▸ Instructions for the task: Go through the records below and restate each one word for word.

▸ Data in this exercise:
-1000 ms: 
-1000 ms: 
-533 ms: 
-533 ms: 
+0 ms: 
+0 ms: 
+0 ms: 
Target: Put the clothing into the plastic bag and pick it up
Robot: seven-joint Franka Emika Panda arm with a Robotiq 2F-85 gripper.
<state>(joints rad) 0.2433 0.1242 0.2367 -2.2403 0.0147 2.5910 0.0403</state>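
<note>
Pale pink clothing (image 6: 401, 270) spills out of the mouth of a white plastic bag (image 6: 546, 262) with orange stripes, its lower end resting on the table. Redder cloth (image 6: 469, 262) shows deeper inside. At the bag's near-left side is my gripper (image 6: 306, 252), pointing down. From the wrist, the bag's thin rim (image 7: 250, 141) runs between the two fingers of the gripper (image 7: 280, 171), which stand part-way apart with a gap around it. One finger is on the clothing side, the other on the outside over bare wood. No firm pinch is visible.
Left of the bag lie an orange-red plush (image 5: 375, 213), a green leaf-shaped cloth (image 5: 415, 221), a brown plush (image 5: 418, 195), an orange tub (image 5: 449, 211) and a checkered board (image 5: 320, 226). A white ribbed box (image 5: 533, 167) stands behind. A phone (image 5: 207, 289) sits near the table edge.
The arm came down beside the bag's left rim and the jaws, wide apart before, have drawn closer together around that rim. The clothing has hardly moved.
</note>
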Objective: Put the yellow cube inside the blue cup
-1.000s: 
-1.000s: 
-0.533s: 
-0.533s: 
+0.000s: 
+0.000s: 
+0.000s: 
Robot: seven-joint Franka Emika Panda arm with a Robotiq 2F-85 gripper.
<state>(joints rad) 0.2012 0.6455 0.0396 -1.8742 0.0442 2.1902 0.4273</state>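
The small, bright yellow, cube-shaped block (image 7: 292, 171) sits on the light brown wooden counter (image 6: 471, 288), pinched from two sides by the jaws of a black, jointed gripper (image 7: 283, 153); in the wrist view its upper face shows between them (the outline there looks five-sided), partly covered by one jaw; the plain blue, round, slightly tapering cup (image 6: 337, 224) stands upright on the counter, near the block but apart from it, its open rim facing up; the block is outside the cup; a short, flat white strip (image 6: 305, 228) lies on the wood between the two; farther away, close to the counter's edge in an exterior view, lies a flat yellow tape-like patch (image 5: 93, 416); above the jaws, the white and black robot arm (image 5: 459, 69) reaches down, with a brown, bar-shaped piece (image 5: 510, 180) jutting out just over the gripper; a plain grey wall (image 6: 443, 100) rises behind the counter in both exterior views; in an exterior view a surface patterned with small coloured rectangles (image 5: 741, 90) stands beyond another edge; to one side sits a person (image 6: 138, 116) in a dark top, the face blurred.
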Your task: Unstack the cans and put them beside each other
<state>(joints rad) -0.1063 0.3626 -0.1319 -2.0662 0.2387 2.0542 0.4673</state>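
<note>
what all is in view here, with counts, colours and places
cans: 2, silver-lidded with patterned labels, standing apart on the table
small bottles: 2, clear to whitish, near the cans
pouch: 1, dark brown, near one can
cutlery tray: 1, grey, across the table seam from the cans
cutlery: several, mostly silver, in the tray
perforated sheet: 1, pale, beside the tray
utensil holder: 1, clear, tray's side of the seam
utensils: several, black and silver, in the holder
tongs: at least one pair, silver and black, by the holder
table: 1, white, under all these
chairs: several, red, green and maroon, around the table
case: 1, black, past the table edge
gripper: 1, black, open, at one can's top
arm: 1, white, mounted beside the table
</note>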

▸ Written response:
-1000 ms: 
-1000 ms: 
-533 ms: 
-533 ms: 
+0 ms: 
+0 ms: 
+0 ms: 
Target: Put the clothing into the plastic bag and pick it up
Robot: seven-joint Franka Emika Panda arm with a Robotiq 2F-85 gripper.
<state>(joints rad) 0.2433 0.1242 0.2367 -2.2403 0.0147 2.5910 0.0403</state>
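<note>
Pale pink clothing (image 6: 401, 270) spills out of the mouth of a white plastic bag (image 6: 546, 262) with orange stripes, its lower end resting on the table. Redder cloth (image 6: 469, 262) shows deeper inside. At the bag's near-left side is my gripper (image 6: 306, 252), pointing down. From the wrist, the bag's thin rim (image 7: 250, 141) runs between the two fingers of the gripper (image 7: 280, 171), which stand part-way apart with a gap around it. One finger is on the clothing side, the other on the outside over bare wood. No firm pinch is visible.
Left of the bag lie an orange-red plush (image 5: 375, 213), a green leaf-shaped cloth (image 5: 415, 221), a brown plush (image 5: 418, 195), an orange tub (image 5: 449, 211) and a checkered board (image 5: 320, 226). A white ribbed box (image 5: 533, 167) stands behind. A phone (image 5: 207, 289) sits near the table edge.
The arm came down beside the bag's left rim and the jaws, wide apart before, have drawn closer together around that rim. The clothing has hardly moved.
</note>
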Objective: Put the yellow cube inside the blue cup
-1.000s: 
-1.000s: 
-0.533s: 
-0.533s: 
+0.000s: 
+0.000s: 
+0.000s: 
Robot: seven-joint Franka Emika Panda arm with a Robotiq 2F-85 gripper.
<state>(joints rad) 0.2012 0.6455 0.0396 -1.8742 0.0442 2.1902 0.4273</state>
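The small, bright yellow, cube-shaped block (image 7: 292, 171) sits on the light brown wooden counter (image 6: 471, 288), pinched from two sides by the jaws of a black, jointed gripper (image 7: 283, 153); in the wrist view its upper face shows between them (the outline there looks five-sided), partly covered by one jaw; the plain blue, round, slightly tapering cup (image 6: 337, 224) stands upright on the counter, near the block but apart from it, its open rim facing up; the block is outside the cup; a short, flat white strip (image 6: 305, 228) lies on the wood between the two; farther away, close to the counter's edge in an exterior view, lies a flat yellow tape-like patch (image 5: 93, 416); above the jaws, the white and black robot arm (image 5: 459, 69) reaches down, with a brown, bar-shaped piece (image 5: 510, 180) jutting out just over the gripper; a plain grey wall (image 6: 443, 100) rises behind the counter in both exterior views; in an exterior view a surface patterned with small coloured rectangles (image 5: 741, 90) stands beyond another edge; to one side sits a person (image 6: 138, 116) in a dark top, the face blurred.
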Your task: Unstack the cans and put them beside each other
<state>(joints rad) -0.1063 0.3626 -0.1319 -2.0662 0.2387 2.0542 0.4673</state>
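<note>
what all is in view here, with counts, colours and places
cans: 2, silver-lidded with patterned labels, standing apart on the table
small bottles: 2, clear to whitish, near the cans
pouch: 1, dark brown, near one can
cutlery tray: 1, grey, across the table seam from the cans
cutlery: several, mostly silver, in the tray
perforated sheet: 1, pale, beside the tray
utensil holder: 1, clear, tray's side of the seam
utensils: several, black and silver, in the holder
tongs: at least one pair, silver and black, by the holder
table: 1, white, under all these
chairs: several, red, green and maroon, around the table
case: 1, black, past the table edge
gripper: 1, black, open, at one can's top
arm: 1, white, mounted beside the table
</note>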

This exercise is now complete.